> Assignment
For the listing below, work out the number of lines that hold "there" and return that number alone.

> The input
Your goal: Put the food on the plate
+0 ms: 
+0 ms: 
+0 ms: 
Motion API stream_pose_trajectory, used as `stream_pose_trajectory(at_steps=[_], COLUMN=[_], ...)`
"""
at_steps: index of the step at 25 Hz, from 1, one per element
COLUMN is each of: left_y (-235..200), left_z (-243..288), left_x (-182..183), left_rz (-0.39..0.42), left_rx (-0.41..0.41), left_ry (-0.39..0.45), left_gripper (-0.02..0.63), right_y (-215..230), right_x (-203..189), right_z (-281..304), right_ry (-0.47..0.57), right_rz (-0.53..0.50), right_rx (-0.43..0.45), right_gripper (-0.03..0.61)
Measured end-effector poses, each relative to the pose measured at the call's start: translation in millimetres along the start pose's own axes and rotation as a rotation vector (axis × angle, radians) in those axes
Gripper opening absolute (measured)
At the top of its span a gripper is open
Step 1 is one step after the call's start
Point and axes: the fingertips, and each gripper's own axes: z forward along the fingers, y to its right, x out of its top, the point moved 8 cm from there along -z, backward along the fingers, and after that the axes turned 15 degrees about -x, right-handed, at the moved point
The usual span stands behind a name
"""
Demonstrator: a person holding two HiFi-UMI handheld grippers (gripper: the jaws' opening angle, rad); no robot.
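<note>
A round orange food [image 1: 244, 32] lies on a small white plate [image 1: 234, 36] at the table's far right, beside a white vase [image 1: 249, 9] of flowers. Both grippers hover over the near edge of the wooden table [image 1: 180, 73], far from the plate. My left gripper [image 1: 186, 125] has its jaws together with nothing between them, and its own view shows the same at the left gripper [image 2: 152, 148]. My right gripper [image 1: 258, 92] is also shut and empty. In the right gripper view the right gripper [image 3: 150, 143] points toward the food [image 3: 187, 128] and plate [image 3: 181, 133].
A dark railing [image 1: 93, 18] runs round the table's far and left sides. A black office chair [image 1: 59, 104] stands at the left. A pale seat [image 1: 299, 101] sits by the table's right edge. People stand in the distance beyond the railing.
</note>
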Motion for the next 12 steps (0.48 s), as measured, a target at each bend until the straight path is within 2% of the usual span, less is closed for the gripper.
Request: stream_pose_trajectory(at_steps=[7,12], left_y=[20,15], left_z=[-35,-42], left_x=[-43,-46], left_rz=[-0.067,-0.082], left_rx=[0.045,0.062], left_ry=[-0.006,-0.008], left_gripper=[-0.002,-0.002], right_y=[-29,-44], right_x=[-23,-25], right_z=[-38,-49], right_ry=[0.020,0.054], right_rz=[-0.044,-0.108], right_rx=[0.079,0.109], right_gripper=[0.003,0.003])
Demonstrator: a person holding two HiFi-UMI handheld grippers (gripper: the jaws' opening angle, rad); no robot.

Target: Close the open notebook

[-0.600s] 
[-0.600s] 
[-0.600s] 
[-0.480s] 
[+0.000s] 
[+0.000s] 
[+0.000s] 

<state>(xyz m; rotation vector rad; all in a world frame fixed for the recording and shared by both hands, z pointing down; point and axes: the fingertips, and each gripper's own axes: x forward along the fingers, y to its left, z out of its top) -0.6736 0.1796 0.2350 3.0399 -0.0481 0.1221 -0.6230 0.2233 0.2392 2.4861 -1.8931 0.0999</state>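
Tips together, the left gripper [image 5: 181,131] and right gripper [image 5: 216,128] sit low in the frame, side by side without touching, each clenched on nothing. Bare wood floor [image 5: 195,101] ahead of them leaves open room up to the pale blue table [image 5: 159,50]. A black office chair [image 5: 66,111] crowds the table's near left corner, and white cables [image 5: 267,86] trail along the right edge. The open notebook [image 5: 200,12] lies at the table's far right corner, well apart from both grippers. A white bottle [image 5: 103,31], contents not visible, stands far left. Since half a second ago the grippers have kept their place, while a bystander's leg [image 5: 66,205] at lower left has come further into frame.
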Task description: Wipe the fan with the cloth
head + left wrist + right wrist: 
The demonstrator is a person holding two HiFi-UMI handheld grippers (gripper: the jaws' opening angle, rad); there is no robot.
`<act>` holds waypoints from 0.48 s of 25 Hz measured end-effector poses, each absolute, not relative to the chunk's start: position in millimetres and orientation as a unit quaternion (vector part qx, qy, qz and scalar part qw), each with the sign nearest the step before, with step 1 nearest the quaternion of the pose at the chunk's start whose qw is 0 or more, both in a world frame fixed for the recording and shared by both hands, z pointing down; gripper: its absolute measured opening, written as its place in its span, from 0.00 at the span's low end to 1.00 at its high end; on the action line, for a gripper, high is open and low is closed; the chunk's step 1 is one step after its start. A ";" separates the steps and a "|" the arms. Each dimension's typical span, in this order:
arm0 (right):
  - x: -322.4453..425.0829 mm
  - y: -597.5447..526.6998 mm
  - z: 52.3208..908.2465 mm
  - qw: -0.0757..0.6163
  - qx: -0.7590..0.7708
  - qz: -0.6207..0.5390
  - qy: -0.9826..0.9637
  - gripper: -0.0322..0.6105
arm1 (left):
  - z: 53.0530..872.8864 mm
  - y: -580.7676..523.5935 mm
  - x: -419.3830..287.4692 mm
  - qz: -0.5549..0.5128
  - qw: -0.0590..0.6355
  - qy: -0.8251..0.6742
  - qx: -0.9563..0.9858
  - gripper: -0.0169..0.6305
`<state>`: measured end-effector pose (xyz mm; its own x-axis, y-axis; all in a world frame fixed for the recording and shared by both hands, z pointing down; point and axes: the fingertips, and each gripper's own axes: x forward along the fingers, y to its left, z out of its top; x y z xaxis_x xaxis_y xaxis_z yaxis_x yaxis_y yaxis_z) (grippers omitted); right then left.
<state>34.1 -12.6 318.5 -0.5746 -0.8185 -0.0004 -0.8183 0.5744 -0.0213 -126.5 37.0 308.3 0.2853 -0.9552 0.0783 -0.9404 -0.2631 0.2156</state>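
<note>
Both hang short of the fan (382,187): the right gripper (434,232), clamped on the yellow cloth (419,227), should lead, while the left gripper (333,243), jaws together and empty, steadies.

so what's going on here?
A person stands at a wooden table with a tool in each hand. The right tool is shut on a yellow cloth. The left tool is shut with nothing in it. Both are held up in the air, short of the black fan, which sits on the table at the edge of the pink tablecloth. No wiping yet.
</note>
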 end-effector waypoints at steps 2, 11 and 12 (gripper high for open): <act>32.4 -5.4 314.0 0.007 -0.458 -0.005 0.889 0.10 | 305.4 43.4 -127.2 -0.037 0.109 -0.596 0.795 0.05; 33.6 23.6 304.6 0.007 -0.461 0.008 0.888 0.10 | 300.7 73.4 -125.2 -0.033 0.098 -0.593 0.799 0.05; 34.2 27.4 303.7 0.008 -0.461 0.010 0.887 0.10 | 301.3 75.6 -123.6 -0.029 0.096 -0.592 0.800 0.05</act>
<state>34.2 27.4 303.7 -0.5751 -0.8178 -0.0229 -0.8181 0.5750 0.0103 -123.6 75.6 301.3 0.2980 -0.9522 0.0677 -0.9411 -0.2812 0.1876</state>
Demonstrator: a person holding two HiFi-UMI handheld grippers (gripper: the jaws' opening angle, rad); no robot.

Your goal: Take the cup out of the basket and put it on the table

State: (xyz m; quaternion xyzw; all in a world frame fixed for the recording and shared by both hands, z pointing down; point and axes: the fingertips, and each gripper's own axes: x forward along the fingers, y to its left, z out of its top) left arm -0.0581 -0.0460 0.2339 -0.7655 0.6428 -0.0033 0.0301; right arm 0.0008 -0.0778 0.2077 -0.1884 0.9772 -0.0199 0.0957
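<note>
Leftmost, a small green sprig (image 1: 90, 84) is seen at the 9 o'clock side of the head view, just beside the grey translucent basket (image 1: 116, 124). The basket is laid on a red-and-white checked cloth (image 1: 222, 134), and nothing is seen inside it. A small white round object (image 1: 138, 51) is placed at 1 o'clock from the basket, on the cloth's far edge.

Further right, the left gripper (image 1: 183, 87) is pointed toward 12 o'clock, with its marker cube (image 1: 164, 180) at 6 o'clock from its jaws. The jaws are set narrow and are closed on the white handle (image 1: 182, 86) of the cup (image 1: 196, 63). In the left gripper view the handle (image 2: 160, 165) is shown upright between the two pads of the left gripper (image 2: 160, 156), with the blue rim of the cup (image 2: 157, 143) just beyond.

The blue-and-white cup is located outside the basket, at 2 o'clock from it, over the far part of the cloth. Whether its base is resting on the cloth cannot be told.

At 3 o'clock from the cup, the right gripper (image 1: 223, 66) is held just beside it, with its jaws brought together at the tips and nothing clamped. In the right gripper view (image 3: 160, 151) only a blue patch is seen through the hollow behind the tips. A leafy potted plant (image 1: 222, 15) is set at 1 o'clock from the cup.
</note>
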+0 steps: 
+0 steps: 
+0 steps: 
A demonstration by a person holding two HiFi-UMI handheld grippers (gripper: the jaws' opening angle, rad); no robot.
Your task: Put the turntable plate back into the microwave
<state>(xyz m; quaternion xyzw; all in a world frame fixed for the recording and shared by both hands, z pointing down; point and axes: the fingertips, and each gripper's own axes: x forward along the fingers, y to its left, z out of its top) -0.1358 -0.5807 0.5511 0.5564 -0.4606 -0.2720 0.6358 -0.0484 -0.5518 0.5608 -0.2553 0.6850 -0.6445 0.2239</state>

> Response
2